**Problem requirements**. All the data that follows should be repeated exactly, without a single picture.
***
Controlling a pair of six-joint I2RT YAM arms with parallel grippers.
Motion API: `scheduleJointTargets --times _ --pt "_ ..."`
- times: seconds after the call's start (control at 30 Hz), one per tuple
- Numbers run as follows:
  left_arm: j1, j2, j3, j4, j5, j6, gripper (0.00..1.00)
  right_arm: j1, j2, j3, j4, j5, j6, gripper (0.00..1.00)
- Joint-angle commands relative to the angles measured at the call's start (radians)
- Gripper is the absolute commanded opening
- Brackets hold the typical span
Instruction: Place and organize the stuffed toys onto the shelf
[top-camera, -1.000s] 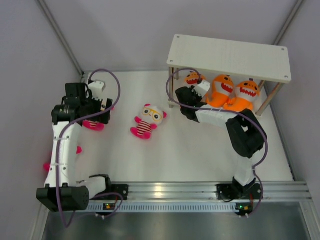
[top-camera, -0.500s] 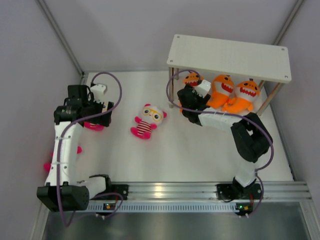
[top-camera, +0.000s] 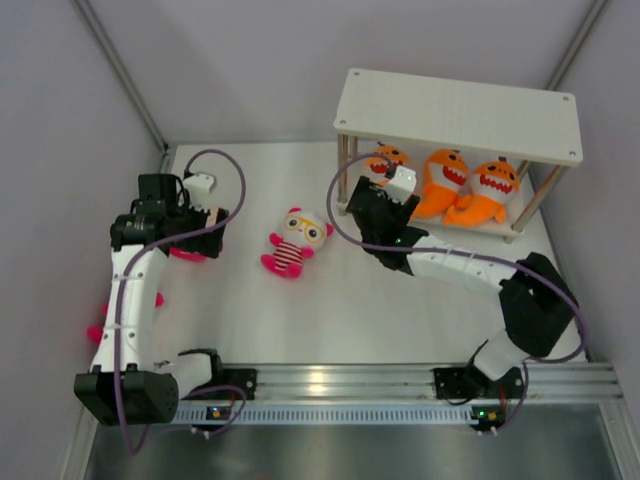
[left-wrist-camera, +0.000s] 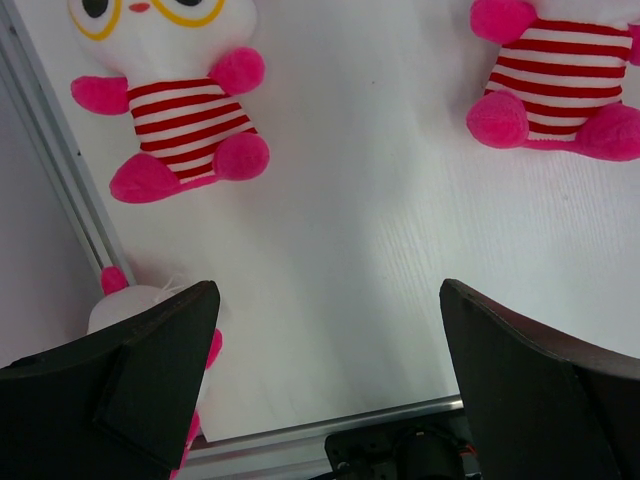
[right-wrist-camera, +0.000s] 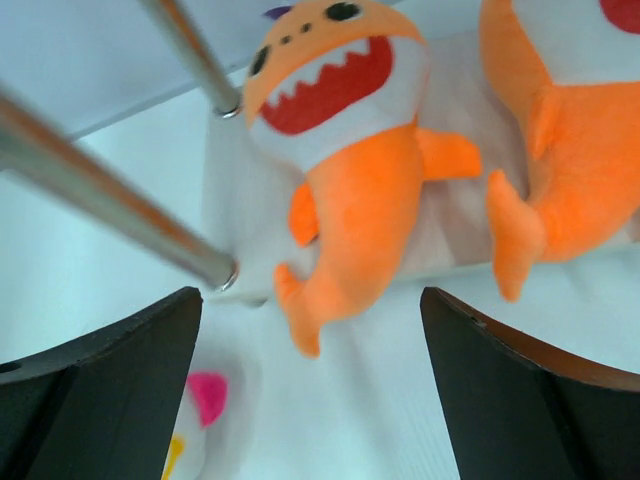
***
**Response below**.
Controlling a pair of six-joint I2RT YAM arms with parallel grippers.
Motion API: `scheduleJointTargets --times _ --pt "_ ..."`
- times: seconds after the call's start (control at 30 Hz), one per tuple
- Numbers run as follows:
  left_arm: j1, j2, j3, j4, j5, j6, gripper (0.00..1.00)
  right_arm: j1, j2, j3, j4, j5, j6, gripper (0.00..1.00)
- Joint-angle commands relative to the angles measured at the call's start (radians)
- Gripper is the absolute commanded opening
- Brackets hold the typical span
Instruction: Place and organize the stuffed toys onto the shelf
[top-camera, -1.000s] 
[top-camera, -0.500s] 
[top-camera, +0.000s] 
[left-wrist-camera, +0.000s] 
[right-wrist-camera, +0.000s] 

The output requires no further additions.